CE Mark and ISO, SFDA certificate
Clinical sensitivity: >87%
Clinical specificity: >98.89%
Clinical report is available on request, specimen: whole blood/serum, 15 minutes to get results.
- Rapid 2019-nCoV InG/IgM Combo Test Cassette
- Sample buffer
- 2mL capillary pipet
- Instruction sheet
This kit is used for the qualitative detection of the antibody of the COVID-19 in human blood, serum or plasma. It is mainly used for clinical reference. Tests are intended to be used on patients exhibiting symptoms of COVID-19. They will be expected to show positive 7 days after infection and/or 3 days after the onset of symptoms.
CE quality marked.
According to the principle of double antibody sandwich method, the kit uses immunochromatographic technology to detect the IgG/IgM antibody of C OVID-19 in human serum/ plasma/whole blood.

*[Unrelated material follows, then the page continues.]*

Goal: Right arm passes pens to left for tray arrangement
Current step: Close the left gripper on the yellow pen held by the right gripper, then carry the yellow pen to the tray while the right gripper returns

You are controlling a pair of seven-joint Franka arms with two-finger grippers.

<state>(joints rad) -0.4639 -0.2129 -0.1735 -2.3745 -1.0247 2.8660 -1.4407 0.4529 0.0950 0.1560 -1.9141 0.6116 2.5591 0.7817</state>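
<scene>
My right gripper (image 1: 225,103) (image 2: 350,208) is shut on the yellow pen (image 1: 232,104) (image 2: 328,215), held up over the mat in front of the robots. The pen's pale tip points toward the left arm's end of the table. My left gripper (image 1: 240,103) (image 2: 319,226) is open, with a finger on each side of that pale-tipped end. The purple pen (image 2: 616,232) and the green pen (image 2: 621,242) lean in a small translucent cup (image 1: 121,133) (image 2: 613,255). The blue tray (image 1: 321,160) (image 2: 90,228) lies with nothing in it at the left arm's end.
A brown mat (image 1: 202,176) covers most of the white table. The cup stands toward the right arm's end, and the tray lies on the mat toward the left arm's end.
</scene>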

The C OVID-19 characteristic protein RBD protein antibody in the sample binds to the colloidal gold labeled RBD protein, and the mixture is chromatographed to the kit T1 line and T2 line combining to the mouse anti-human IgG/IgM antibody respectively to form a visible detection line.
1: These are professional test kits and should be used under medical supervision.
2: Negative results do not guarantee you are virus free or that you will or will not contract the virus.